At the USDA, as the director of the National Institute of Food and Agriculture, Roger Beachy, former director of the Monsanto Danforth Center.

As deputy commissioner of the FDA, the new food-safety-issues czar, the infamous Michael Taylor, former vice-president for public policy for Monsanto. Taylor had been instrumental in getting approval for Monsanto's genetically engineered bovine growth hormone.

As commissioner of the USDA, Iowa governor, Tom Vilsack. Vilsack had set up a national group, the Governors' Biotechnology Partnership, and had been given a Governor of the Year Award by the Biotechnology Industry Organization, whose members include Monsanto.

As the new Agriculture Trade Representative, who would push GMOs for export, Islam Siddiqui, a former Monsanto lobbyist.

As the new counsel for the USDA, Ramona Romero, who had been corporate counsel for another biotech giant, DuPont.

As the new head of the USAID, Rajiv Shah, who had previously worked in key positions for the Bill and Melinda Gates Foundation, a major funder of GMO agriculture research.

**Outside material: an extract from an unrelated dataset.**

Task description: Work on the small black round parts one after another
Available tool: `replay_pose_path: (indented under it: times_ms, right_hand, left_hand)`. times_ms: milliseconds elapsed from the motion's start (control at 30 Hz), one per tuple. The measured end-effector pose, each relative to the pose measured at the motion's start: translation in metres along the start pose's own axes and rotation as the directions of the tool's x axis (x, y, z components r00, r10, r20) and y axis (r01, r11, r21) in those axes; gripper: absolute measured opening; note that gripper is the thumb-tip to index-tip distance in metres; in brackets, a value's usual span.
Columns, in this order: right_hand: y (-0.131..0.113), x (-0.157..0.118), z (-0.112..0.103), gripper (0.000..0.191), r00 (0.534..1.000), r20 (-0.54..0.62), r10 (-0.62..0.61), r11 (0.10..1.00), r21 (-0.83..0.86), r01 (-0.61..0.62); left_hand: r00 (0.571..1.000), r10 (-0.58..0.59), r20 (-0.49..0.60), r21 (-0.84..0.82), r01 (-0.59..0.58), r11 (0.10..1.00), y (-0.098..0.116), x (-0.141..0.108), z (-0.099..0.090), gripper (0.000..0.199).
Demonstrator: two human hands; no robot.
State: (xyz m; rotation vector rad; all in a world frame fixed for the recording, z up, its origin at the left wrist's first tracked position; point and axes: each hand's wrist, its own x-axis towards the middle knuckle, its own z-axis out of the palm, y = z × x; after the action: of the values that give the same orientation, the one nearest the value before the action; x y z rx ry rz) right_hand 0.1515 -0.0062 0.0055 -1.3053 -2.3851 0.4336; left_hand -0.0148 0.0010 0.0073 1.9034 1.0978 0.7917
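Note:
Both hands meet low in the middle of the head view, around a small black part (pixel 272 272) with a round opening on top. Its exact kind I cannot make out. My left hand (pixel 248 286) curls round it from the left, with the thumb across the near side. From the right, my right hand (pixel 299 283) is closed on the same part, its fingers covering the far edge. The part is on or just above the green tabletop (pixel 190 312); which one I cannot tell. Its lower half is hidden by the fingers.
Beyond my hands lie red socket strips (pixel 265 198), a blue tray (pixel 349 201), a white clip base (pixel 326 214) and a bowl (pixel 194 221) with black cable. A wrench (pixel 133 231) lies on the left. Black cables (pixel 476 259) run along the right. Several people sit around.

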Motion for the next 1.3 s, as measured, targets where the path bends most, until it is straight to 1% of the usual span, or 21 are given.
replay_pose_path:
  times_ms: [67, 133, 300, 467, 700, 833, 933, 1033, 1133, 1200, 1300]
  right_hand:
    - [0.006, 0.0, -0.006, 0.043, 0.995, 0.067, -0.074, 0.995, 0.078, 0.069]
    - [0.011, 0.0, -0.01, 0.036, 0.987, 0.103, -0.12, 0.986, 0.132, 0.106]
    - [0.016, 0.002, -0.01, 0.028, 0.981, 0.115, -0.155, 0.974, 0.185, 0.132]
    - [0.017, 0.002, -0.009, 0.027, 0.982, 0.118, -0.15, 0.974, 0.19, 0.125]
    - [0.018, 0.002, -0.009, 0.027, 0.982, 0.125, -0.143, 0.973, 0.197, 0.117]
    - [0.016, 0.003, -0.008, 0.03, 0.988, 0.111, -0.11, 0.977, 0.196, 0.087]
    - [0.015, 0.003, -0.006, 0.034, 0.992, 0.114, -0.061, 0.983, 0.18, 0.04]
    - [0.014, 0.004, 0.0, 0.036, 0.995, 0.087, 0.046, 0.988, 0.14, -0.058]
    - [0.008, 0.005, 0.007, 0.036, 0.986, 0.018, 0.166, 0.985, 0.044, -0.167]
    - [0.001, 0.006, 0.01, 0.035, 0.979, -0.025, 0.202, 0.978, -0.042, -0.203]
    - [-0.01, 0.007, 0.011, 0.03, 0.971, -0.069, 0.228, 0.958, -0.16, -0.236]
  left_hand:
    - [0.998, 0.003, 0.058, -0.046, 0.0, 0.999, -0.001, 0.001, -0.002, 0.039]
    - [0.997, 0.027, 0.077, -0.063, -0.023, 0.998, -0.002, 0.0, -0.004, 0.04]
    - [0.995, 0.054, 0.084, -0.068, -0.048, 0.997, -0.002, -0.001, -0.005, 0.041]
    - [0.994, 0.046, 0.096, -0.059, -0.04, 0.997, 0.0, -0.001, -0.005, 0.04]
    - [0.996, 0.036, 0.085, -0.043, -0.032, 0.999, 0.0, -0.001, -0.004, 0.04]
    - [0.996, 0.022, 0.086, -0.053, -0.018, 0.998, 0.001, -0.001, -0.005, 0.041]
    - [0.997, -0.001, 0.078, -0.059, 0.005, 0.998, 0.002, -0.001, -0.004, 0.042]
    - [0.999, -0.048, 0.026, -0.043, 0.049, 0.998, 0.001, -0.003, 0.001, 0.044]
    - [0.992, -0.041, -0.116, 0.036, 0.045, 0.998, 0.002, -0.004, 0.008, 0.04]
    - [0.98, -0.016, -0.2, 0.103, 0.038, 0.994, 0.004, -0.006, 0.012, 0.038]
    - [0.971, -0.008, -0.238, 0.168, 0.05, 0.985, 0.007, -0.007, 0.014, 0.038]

We should also remember that Obama's secretary of state, Hillary Clinton, once worked for the Rose law firm. That firm was counsel to Monsanto.



Obama nominated Elena Kagan to the US Supreme Court. Kagan, as federal solicitor general, had previously argued for Monsanto in the Monsanto v. Geertson seed case before the Supreme Court.



The deck was stacked. Obama hadn't simply made honest mistakes. Obama hadn't just failed to exercise proper oversight in selecting appointees. He wasn't just experiencing a failure of short-term memory. He was staking out territory on behalf of Monsanto and other GMO corporate giants.



And now let us look at what key Obama appointees have wrought for their true bosses. Let's see what GMO crops have walked through the open door of the Obama presidency.



Monsanto GMO alfalfa.

Monsanto GMO sugar beets.

Monsanto GMO Bt soybean.

Coming soon: Monsanto's GMO sweet corn.

Syngenta GMO corn for ethanol.

Syngenta GMO stacked corn.

Pioneer GMO soybean.

Syngenta GMO Bt cotton.

Bayer GMO cotton.

ATryn, an anti-clotting agent from the milk of transgenic goats.

A GMO papaya strain.

And perhaps, soon, genetically engineered salmon and apples.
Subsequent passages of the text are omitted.